▶ _PROBLEM TO WORK ON_:
Retyping the entire listing exactly is the task.

········

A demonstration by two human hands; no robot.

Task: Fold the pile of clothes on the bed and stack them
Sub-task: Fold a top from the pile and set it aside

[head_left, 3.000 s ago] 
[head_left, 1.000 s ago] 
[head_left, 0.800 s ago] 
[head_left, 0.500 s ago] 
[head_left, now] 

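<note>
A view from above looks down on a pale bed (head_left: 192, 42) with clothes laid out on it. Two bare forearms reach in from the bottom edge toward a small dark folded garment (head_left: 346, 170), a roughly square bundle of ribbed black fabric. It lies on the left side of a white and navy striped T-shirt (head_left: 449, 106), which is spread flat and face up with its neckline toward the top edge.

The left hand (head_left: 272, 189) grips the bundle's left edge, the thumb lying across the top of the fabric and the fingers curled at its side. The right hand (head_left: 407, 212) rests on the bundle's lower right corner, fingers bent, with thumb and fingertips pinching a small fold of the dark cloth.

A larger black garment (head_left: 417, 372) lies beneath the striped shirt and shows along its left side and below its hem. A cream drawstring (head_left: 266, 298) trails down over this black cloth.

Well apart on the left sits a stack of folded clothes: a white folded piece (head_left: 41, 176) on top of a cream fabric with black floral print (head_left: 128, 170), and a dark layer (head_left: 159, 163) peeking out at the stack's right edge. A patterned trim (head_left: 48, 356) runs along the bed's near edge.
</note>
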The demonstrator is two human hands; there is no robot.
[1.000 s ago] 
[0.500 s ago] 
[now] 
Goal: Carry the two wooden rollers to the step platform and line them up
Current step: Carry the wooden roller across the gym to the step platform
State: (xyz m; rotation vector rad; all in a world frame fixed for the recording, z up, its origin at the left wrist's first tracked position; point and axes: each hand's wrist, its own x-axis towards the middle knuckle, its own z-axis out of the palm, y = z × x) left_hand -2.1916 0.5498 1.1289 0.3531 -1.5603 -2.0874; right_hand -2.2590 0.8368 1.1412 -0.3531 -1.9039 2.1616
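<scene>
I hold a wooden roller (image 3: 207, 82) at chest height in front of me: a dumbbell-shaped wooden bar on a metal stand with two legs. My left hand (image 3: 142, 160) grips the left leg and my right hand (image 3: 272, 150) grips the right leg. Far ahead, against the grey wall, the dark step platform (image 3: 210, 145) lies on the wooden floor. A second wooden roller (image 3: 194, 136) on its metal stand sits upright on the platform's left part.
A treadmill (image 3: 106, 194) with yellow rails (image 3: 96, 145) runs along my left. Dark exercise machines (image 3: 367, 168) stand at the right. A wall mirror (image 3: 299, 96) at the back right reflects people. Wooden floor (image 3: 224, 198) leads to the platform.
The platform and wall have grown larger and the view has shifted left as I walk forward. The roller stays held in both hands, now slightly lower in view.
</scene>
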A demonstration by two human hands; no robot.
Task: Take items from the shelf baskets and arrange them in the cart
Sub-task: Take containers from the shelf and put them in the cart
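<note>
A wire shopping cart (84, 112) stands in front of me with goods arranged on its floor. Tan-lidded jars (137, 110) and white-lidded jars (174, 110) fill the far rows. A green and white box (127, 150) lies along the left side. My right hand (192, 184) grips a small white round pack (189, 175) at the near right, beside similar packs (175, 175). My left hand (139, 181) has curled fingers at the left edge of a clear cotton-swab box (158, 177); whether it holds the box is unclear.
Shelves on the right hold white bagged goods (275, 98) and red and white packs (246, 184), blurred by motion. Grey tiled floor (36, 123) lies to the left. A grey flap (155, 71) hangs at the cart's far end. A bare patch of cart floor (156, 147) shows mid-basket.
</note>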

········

▶ _SOLVED EXERCISE_:
A demonstration by two human hands; no robot.

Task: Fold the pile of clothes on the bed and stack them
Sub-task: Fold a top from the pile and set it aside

[head_left, 3.000 s ago] 
[head_left, 1.000 s ago] 
[head_left, 0.800 s ago] 
[head_left, 0.500 s ago] 
[head_left, now] 

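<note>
A view from above looks down on a pale bed (head_left: 192, 42) with clothes laid out on it. Two bare forearms reach in from the bottom edge toward a small dark folded garment (head_left: 346, 170), a roughly square bundle of ribbed black fabric. It lies on the left side of a white and navy striped T-shirt (head_left: 449, 106), which is spread flat and face up with its neckline toward the top edge.

The left hand (head_left: 272, 189) grips the bundle's left edge, the thumb lying across the top of the fabric and the fingers curled at its side. The right hand (head_left: 407, 212) rests on the bundle's lower right corner, fingers bent, with thumb and fingertips pinching a small fold of the dark cloth.

A larger black garment (head_left: 417, 372) lies beneath the striped shirt and shows along its left side and below its hem. A cream drawstring (head_left: 266, 298) trails down over this black cloth.

Well apart on the left sits a stack of folded clothes: a white folded piece (head_left: 41, 176) on top of a cream fabric with black floral print (head_left: 128, 170), and a dark layer (head_left: 159, 163) peeking out at the stack's right edge. A patterned trim (head_left: 48, 356) runs along the bed's near edge.
</note>
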The demonstrator is two human hands; there is no robot.
[1.000 s ago] 
[0.500 s ago] 
[now] 
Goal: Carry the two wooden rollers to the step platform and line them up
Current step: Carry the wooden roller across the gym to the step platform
State: (xyz m; rotation vector rad; all in a world frame fixed for the recording, z up, its origin at the left wrist's first tracked position; point and axes: each hand's wrist, its own x-axis towards the middle knuckle, its own z-axis out of the palm, y = z × x) left_hand -2.1916 0.5498 1.1289 0.3531 -1.5603 -2.0874; right_hand -2.2590 0.8368 1.1412 -0.3531 -1.9039 2.1616
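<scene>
I hold a wooden roller (image 3: 207, 82) at chest height in front of me: a dumbbell-shaped wooden bar on a metal stand with two legs. My left hand (image 3: 142, 160) grips the left leg and my right hand (image 3: 272, 150) grips the right leg. Far ahead, against the grey wall, the dark step platform (image 3: 210, 145) lies on the wooden floor. A second wooden roller (image 3: 194, 136) on its metal stand sits upright on the platform's left part.
A treadmill (image 3: 106, 194) with yellow rails (image 3: 96, 145) runs along my left. Dark exercise machines (image 3: 367, 168) stand at the right. A wall mirror (image 3: 299, 96) at the back right reflects people. Wooden floor (image 3: 224, 198) leads to the platform.
The platform and wall have grown larger and the view has shifted left as I walk forward. The roller stays held in both hands, now slightly lower in view.
</scene>
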A demonstration by two human hands; no robot.
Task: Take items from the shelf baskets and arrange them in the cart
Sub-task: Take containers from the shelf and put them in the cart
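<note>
A wire shopping cart (84, 112) stands in front of me with goods arranged on its floor. Tan-lidded jars (137, 110) and white-lidded jars (174, 110) fill the far rows. A green and white box (127, 150) lies along the left side. My right hand (192, 184) grips a small white round pack (189, 175) at the near right, beside similar packs (175, 175). My left hand (139, 181) has curled fingers at the left edge of a clear cotton-swab box (158, 177); whether it holds the box is unclear.
Shelves on the right hold white bagged goods (275, 98) and red and white packs (246, 184), blurred by motion. Grey tiled floor (36, 123) lies to the left. A grey flap (155, 71) hangs at the cart's far end. A bare patch of cart floor (156, 147) shows mid-basket.
</note>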

With this, the exercise is finished.